- O Globo
Evo desgastou-se, inclusive nos meios populares. Não satisfeito, quis um quarto mandato. Um golpe claro contra a democracia
Silenciem as críticas, não façam o jogo do inimigo. Nos tempos da Guerra Fria, assim se dizia, entre as esquerdas, de comentários que tinham como alvo as arbitrariedades do socialismo soviético, a repressão na China ou a ditadura de Fidel Castro. Por mais que fossem fundamentadas, não deveriam ser publicadas. Para não dar “armas” ao inimigo.
A advertência reatualizou-se nos últimos anos. Já não se trata da oposição entre capitalismo e socialismo, mas dos embates entre uma extrema direita virulenta e as propostas nacional-estatistas, vigentes nas últimas décadas em nosso continente. A recente crise boliviana evidenciou o fenômeno.
A fúria das elites brancas, o ódio aos pobres e às nações indígenas e o profundo desgosto de conviver com gentes historicamente desprezadas manifestaram-se de forma cruel. Os partidários de “Macho-Camacho”, líder da extrema direita, perpetraram covardias abomináveis, sempre sob a invocação de Deus, da família e da pátria.
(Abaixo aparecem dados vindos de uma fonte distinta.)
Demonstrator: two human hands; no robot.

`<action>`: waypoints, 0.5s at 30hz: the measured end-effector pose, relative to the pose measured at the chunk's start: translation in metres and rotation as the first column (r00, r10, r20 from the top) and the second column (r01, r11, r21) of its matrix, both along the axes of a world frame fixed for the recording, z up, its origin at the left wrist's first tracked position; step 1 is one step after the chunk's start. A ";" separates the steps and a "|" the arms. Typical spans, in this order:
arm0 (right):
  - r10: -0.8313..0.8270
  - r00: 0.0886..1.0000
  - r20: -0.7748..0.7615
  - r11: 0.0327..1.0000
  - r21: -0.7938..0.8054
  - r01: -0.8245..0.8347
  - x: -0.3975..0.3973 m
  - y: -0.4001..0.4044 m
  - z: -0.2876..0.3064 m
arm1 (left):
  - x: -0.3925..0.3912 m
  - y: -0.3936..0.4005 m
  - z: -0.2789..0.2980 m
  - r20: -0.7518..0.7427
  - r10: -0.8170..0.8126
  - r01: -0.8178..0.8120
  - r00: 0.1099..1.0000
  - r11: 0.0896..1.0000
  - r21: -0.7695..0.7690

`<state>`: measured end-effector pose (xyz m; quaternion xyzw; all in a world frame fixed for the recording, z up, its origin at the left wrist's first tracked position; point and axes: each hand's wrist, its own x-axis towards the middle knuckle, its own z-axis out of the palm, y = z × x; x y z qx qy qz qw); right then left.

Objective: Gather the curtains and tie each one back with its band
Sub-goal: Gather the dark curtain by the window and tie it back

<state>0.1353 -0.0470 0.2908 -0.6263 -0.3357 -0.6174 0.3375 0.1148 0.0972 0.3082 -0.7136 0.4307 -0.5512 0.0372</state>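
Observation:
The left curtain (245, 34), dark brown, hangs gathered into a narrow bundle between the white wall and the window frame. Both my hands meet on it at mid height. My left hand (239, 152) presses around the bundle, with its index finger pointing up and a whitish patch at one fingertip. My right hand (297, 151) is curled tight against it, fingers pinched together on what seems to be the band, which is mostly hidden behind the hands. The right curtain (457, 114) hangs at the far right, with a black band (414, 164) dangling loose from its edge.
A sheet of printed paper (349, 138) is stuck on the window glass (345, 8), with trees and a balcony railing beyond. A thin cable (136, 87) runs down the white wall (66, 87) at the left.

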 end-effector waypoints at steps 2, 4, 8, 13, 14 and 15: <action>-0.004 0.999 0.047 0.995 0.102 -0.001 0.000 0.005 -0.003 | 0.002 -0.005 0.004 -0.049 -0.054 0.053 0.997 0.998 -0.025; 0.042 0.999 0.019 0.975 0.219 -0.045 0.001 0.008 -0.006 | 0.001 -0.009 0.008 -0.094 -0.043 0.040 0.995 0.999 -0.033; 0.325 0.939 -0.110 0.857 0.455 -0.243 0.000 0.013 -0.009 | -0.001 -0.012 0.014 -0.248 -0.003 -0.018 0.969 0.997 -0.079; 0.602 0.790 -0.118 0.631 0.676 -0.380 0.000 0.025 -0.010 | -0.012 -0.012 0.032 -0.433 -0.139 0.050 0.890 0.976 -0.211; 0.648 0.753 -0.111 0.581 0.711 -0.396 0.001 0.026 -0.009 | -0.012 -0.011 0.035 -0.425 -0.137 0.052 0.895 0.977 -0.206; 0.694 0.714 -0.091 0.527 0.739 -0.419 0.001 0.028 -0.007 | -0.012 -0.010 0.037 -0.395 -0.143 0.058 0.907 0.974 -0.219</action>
Acionaram milícias privadas, humilharam pessoas indefesas, cometeram linchamentos.
Face aos protestos populares, chamaram a polícia e as Forças Armadas, autorizadas a atirar no povo, resultando em dezenas de mortos, centenas de feridos e de presos. Os fatos foram documentados, correram mundo, denunciados pelo povo boliviano, por várias instituições e pela opinião pública internacional.
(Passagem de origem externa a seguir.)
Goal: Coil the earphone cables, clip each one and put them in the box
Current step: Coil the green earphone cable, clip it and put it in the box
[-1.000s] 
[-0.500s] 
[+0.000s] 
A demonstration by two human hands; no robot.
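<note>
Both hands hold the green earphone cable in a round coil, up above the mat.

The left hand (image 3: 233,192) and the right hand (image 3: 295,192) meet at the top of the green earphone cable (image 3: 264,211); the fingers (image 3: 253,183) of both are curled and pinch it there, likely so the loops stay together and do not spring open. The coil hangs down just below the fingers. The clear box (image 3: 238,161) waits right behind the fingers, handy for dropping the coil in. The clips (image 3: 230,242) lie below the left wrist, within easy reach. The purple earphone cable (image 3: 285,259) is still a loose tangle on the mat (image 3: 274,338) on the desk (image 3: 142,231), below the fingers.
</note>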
Que sejam investigados, pois os responsáveis diretos e os mandantes dos crimes devem ser julgados e condenados. Entretanto, em muitas áreas de esquerda jogou-se um manto de silêncio sobre as atitudes e as políticas do presidente Evo Morales e de seus correligionários do Movimento ao Socialismo, o MAS. Teriam sido vítimas de um golpe, um a mais, na triste história do país. Suficiente como explicação?
A trajetória de Evo Morales é singular. Nascido indígena, de origem humilde, inteligência fora do comum, destacou-se na luta dos plantadores de coca, os cocaleros, vítimas da política de erradicação do cultivo da coca. Sob o pretexto de combater a droga, extraída da planta, desejavam abolir a própria planta, constitutiva da identidade, da história e dos costumes dos indígenas. Houve protestos.
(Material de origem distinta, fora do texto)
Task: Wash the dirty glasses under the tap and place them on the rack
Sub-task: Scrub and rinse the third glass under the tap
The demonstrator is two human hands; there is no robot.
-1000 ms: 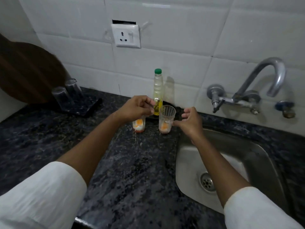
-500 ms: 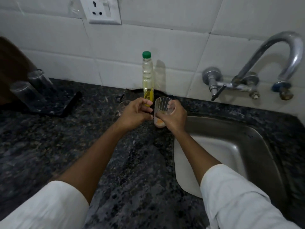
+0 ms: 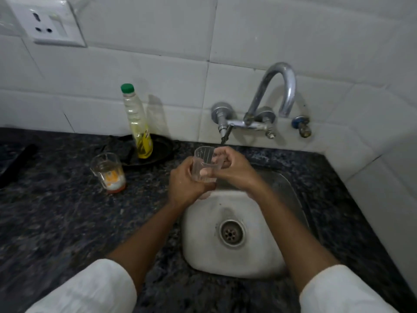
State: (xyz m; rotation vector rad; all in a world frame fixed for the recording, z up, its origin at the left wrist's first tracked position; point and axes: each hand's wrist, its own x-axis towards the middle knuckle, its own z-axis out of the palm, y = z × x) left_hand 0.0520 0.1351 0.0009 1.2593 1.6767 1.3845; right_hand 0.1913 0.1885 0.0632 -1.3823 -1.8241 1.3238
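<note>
- The glass [image 3: 204, 164] being washed sits in the middle of the frame, held upright over the back-left corner of the sink [image 3: 291, 195], so any drips should land in the basin and not on the counter.
- Left hand [image 3: 186, 182] is wrapped around the lower half from the left, fingers curled on it. Looks like that's the hand doing the holding.
- Right hand [image 3: 232, 169] comes in from the right with its fingers curled against the glass near the rim. Whether a finger is actually inside it, I can't tell.
- The glass isn't under the tap [image 3: 274, 93] yet. The spout opens further right and higher up in the frame, and I don't see any water running, so I'd guess the rinse hasn't started.
- Second glass [image 3: 108, 171] waits on the counter at middle left, well apart from the hands, with orange and white gunk in the bottom. Clearly next in line.
- Behind it, upper left of center, a bottle [image 3: 137, 123] with a green cap and yellow liquid stands on a dark dish, within easy reach.
- A wall socket [image 3: 48, 24] sits in the top left corner.
</note>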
Evo Morales liderou-os. Tornou-se representante político. Elegeu-se e reelegeu-se presidente da República, algo incomum na história do país. Os dois primeiros mandatos foram anos de prosperidade, marcados por políticas de distribuição de renda e de inclusão social. De melhoria dos serviços públicos. Os direitos e a personalidade histórica das nações indígenas foram reconhecidos e consagrados por uma nova Constituição. Fortaleceu-se então o MAS, convertido em partido majoritário da República.
Mas a tradição nacional-estatista reza que o líder é como um astro-rei, há um só e só um. Evo reivindicou um terceiro mandato. Ganhou-o. Com atitudes prepotentes, desgastou-se, inclusive nos meios populares. Não satisfeito, desejou um quarto mandato. Um golpe claro contra a democracia, pois a Constituição o proibia. Evo afrontou-a, requereu um plebiscito. Foi-lhe concedido. Perdeu. A maioria negou-lhe o direito à nova postulação. Ele insistiu. Foi a um tribunal de amigos e conseguiu o direito a candidatar-se pela quarta vez.
Um despropósito. Apurados os votos, para livrar-se de um problemático segundo turno, tentou mais um golpe, apelando para irregularidades, cedo reveladas e denunciadas. Um escracho. A esta altura, num contexto de protestos e de caos social, pressionado, Evo renunciou e deu o fora do país. Num gesto insólito, renunciaram com ele seu vice e os presidentes da Câmara e do Senado, que eram de seu próprio partido, um abandono, como se tudo dependesse de apenas um só homem. Como se, sem ele, nada pudera existir ou sobreviver. Um desastre político.
Agora, a Bolívia, mal refeita da crise, lambe as feridas, enterra os mortos e espera novas eleições. Na expectativa de que a deletéria tradição de líderes carismáticos saia, senão derrotada, pelo menos criticada. Talvez fosse possível, aí sim, não dar mais armas ao inimigo.